Leaving the images out, output each entry below exactly.

"""

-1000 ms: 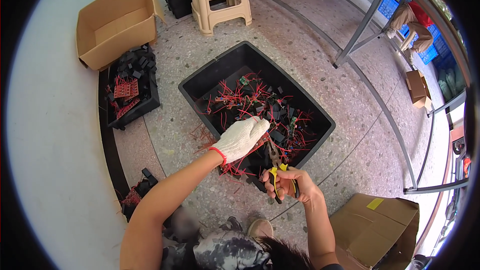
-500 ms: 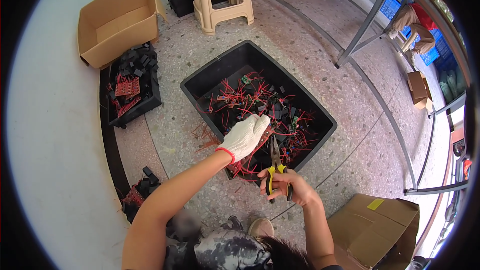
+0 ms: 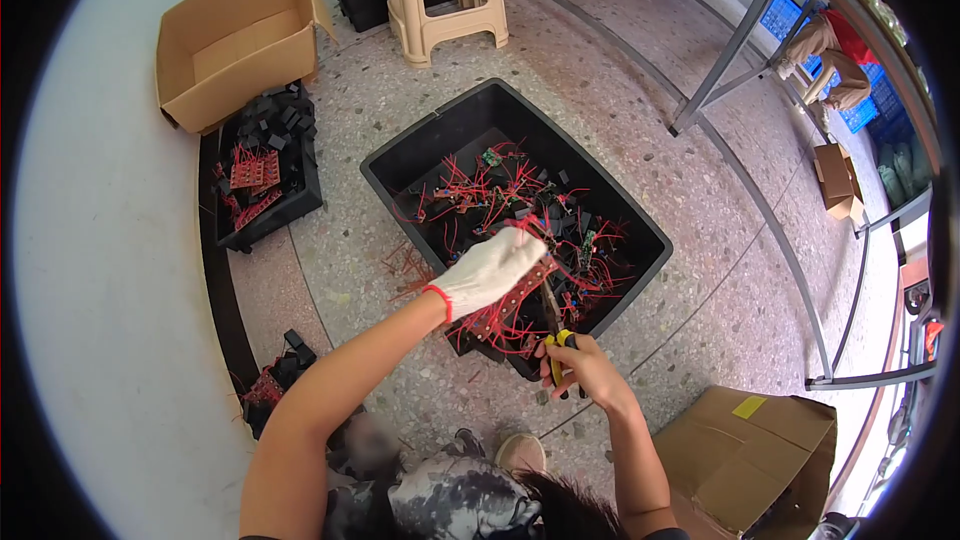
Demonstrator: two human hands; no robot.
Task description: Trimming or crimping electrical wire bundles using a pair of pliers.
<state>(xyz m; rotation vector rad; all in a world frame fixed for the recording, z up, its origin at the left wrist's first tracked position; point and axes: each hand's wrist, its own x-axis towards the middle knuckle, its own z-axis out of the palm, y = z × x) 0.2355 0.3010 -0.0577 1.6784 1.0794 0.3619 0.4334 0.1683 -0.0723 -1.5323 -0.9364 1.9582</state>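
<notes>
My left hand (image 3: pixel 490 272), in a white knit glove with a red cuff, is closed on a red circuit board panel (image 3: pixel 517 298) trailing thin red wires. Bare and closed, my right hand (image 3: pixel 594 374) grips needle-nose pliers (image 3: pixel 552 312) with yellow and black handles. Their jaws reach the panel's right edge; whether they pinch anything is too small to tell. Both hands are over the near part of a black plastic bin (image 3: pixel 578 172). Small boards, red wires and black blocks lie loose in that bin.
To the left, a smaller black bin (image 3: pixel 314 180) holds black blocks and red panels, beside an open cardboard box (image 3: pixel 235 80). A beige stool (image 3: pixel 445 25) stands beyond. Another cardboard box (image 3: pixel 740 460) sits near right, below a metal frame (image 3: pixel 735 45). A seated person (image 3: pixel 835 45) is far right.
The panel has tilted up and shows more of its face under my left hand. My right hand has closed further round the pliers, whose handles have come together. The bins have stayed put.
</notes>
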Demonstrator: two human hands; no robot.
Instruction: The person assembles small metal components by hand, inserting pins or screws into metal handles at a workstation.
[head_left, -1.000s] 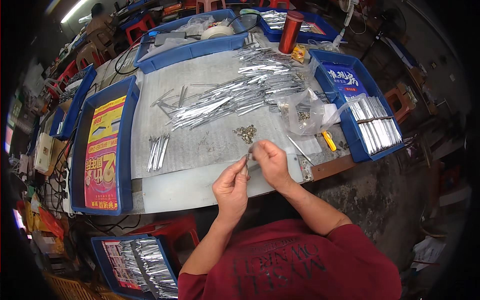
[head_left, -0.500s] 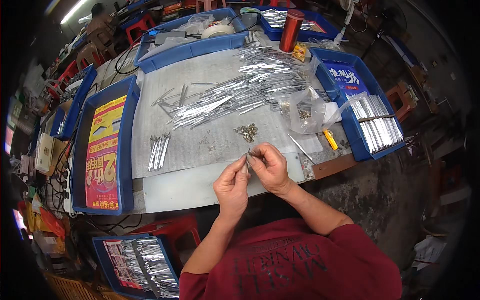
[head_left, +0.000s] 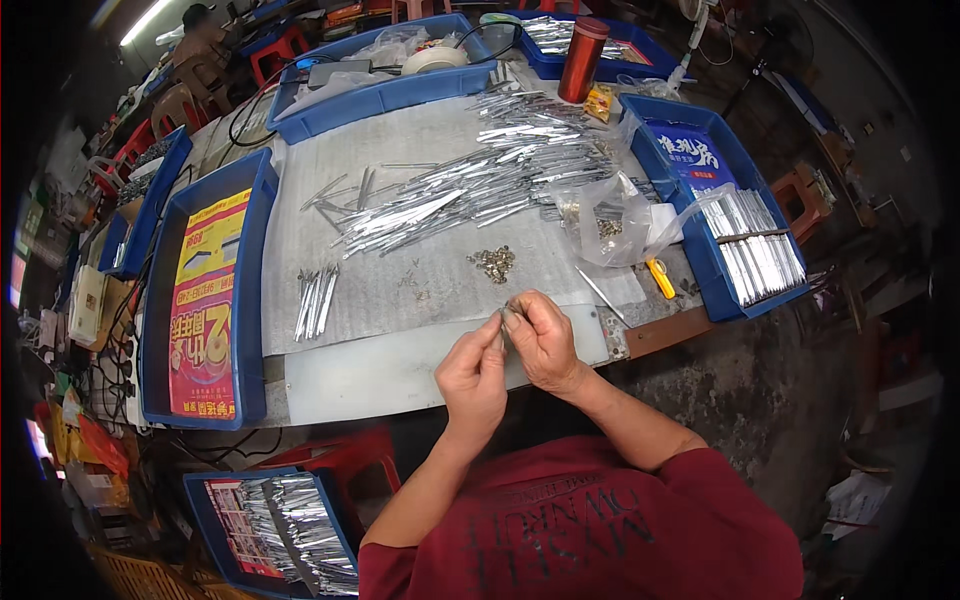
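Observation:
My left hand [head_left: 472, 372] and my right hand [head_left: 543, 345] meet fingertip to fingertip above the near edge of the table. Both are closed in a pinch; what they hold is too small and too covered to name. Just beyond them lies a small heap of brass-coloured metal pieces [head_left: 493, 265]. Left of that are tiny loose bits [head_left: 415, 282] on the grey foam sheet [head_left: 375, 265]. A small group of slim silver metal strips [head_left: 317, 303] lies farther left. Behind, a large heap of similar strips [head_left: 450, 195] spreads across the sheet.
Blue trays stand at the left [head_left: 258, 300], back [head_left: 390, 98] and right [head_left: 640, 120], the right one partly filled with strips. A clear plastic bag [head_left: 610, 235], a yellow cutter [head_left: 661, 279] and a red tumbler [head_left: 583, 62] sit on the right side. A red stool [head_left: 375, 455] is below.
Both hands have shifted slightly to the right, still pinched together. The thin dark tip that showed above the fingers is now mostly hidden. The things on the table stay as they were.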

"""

■ Task solution
-1000 ms: 
-500 ms: 
+0 ms: 
Demonstrator: two human hands; no robot.
Task description: Trimming or crimping electrical wire bundles using a pair of pliers.
<state>(xyz m; rotation vector rad; all in a world frame fixed for the recording, z up, its origin at the left wrist's first tracked position; point and axes: each hand's wrist, its own x-axis towards the middle knuckle, its own z-axis out of the palm, y = z × x) 0.2355 0.3010 -0.0577 1.6784 1.0794 0.3619 0.4334 0.1683 -0.0723 -1.5323 -0.9364 1.9582</state>
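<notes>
My left hand (image 3: pixel 490 272), in a white knit glove with a red cuff, is closed on a red circuit board panel (image 3: pixel 517 298) trailing thin red wires. Bare and closed, my right hand (image 3: pixel 594 374) grips needle-nose pliers (image 3: pixel 552 312) with yellow and black handles. Their jaws reach the panel's right edge; whether they pinch anything is too small to tell. Both hands are over the near part of a black plastic bin (image 3: pixel 578 172). Small boards, red wires and black blocks lie loose in that bin.
To the left, a smaller black bin (image 3: pixel 314 180) holds black blocks and red panels, beside an open cardboard box (image 3: pixel 235 80). A beige stool (image 3: pixel 445 25) stands beyond. Another cardboard box (image 3: pixel 740 460) sits near right, below a metal frame (image 3: pixel 735 45). A seated person (image 3: pixel 835 45) is far right.
The panel has tilted up and shows more of its face under my left hand. My right hand has closed further round the pliers, whose handles have come together. The bins have stayed put.
</notes>
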Demonstrator: two human hands; no robot.
Instruction: The person assembles small metal components by hand, inserting pins or screws into metal handles at a workstation.
[head_left, -1.000s] 
[head_left, -0.500s] 
[head_left, +0.000s] 
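Observation:
My left hand [head_left: 472, 372] and my right hand [head_left: 543, 345] meet fingertip to fingertip above the near edge of the table. Both are closed in a pinch; what they hold is too small and too covered to name. Just beyond them lies a small heap of brass-coloured metal pieces [head_left: 493, 265]. Left of that are tiny loose bits [head_left: 415, 282] on the grey foam sheet [head_left: 375, 265]. A small group of slim silver metal strips [head_left: 317, 303] lies farther left. Behind, a large heap of similar strips [head_left: 450, 195] spreads across the sheet.
Blue trays stand at the left [head_left: 258, 300], back [head_left: 390, 98] and right [head_left: 640, 120], the right one partly filled with strips. A clear plastic bag [head_left: 610, 235], a yellow cutter [head_left: 661, 279] and a red tumbler [head_left: 583, 62] sit on the right side. A red stool [head_left: 375, 455] is below.
Both hands have shifted slightly to the right, still pinched together. The thin dark tip that showed above the fingers is now mostly hidden. The things on the table stay as they were.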

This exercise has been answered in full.